Identify all lines in the data containing the string "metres". Copy them out.

========================================

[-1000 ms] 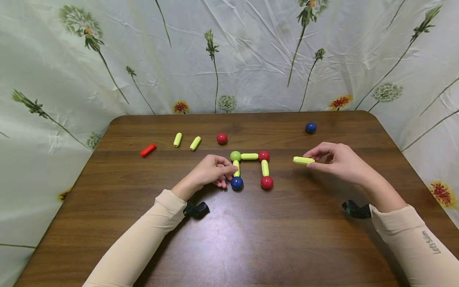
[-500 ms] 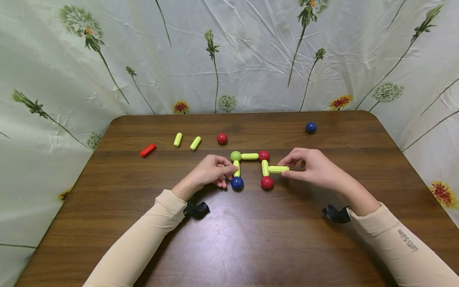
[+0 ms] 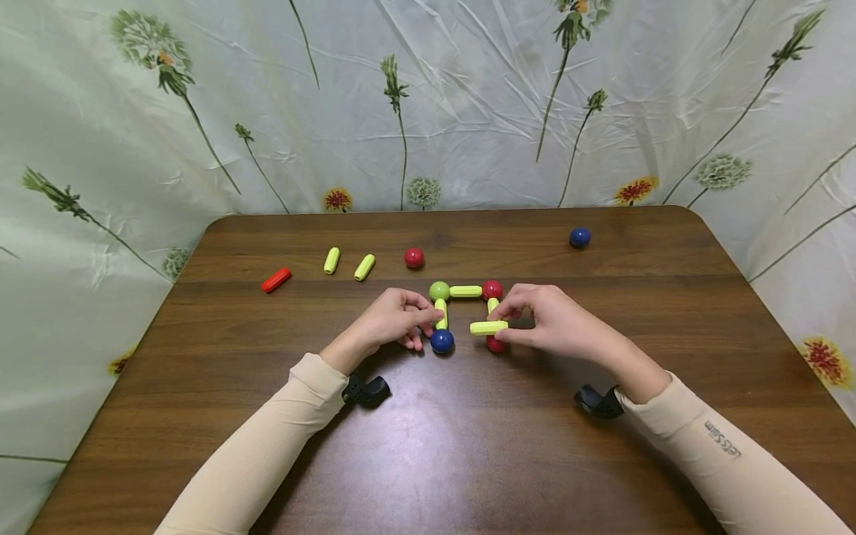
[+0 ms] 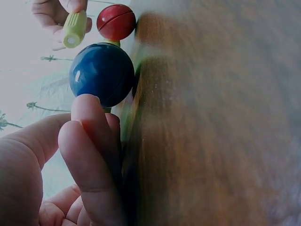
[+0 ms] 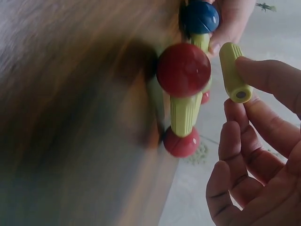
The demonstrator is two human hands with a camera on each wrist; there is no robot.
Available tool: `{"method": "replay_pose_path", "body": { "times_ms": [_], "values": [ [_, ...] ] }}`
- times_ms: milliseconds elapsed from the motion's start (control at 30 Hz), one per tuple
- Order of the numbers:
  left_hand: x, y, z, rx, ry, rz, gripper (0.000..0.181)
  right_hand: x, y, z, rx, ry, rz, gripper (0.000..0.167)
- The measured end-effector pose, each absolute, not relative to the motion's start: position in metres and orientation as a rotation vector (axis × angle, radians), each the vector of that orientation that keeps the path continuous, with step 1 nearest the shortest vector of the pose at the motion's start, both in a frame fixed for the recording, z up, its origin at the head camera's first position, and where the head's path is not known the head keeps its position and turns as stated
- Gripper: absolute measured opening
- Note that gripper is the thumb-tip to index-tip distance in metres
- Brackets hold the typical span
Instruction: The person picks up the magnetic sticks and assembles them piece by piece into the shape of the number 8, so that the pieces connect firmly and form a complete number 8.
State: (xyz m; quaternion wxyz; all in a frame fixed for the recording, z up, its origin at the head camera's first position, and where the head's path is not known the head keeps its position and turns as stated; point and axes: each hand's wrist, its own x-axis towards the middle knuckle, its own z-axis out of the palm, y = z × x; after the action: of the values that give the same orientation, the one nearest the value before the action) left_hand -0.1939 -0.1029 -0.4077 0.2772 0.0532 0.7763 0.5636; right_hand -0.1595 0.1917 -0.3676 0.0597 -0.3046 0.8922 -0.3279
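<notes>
A three-sided frame of balls and yellow rods lies on the table, with a green ball [image 3: 439, 291] and a red ball [image 3: 492, 290] at its far corners. Its near ends are a blue ball [image 3: 442, 341] and another red ball [image 3: 496, 344]. The left hand [image 3: 400, 318] pinches the frame's left rod [image 3: 441, 314]. Between thumb and fingers the right hand [image 3: 550, 318] holds a loose yellow rod [image 3: 488, 328] above the near red ball, partly covering it. In the right wrist view this held rod [image 5: 231, 73] is apart from the frame.
Behind the left hand lie a red rod [image 3: 276, 280], two yellow rods [image 3: 331, 261] [image 3: 364, 267] and a red ball [image 3: 414, 258]. A blue ball [image 3: 579, 238] rests near the table's far edge at the right. A flowered cloth [image 3: 468, 111] hangs behind the table.
The right hand has moved left and toward the near side, bringing its yellow rod from right of the frame to over its near right corner. The left hand has stayed in place.
</notes>
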Motion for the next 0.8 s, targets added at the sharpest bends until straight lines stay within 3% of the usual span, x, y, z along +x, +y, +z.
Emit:
{"method": "replay_pose_path", "body": {
  "times_ms": [233, 800],
  "values": [
    [-0.194, -0.103, -0.407, 0.146, 2.075, 1.523, 0.021, -0.161, 0.179, -0.371, -0.966, 2.702, -0.916, 0.011],
    [-0.195, -0.103, -0.408, 0.139, 2.080, 1.510, 0.023, -0.163, 0.164, -0.381, -0.960, 2.743, -0.805, 0.016]
  ]
}}
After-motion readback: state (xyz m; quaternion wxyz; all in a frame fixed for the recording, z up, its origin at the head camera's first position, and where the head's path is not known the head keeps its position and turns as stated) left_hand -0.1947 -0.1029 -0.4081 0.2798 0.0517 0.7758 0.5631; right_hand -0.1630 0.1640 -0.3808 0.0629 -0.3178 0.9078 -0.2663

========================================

ANSWER TO THIS PROBLEM.
- The measured end-effector pose, each absolute, not relative to the motion's start: position in metres and orientation as a rotation vector (axis × angle, radians), each the vector of that orientation that keeps the path continuous, with step 1 nearest the shortest vector of the pose at the motion's start, both in a frame fixed for the recording, z up, its origin at the head camera's first position, and where the head's path is not known the head keeps its position and turns as stated
- Note that gripper is the thumb-tip to index-tip distance in metres

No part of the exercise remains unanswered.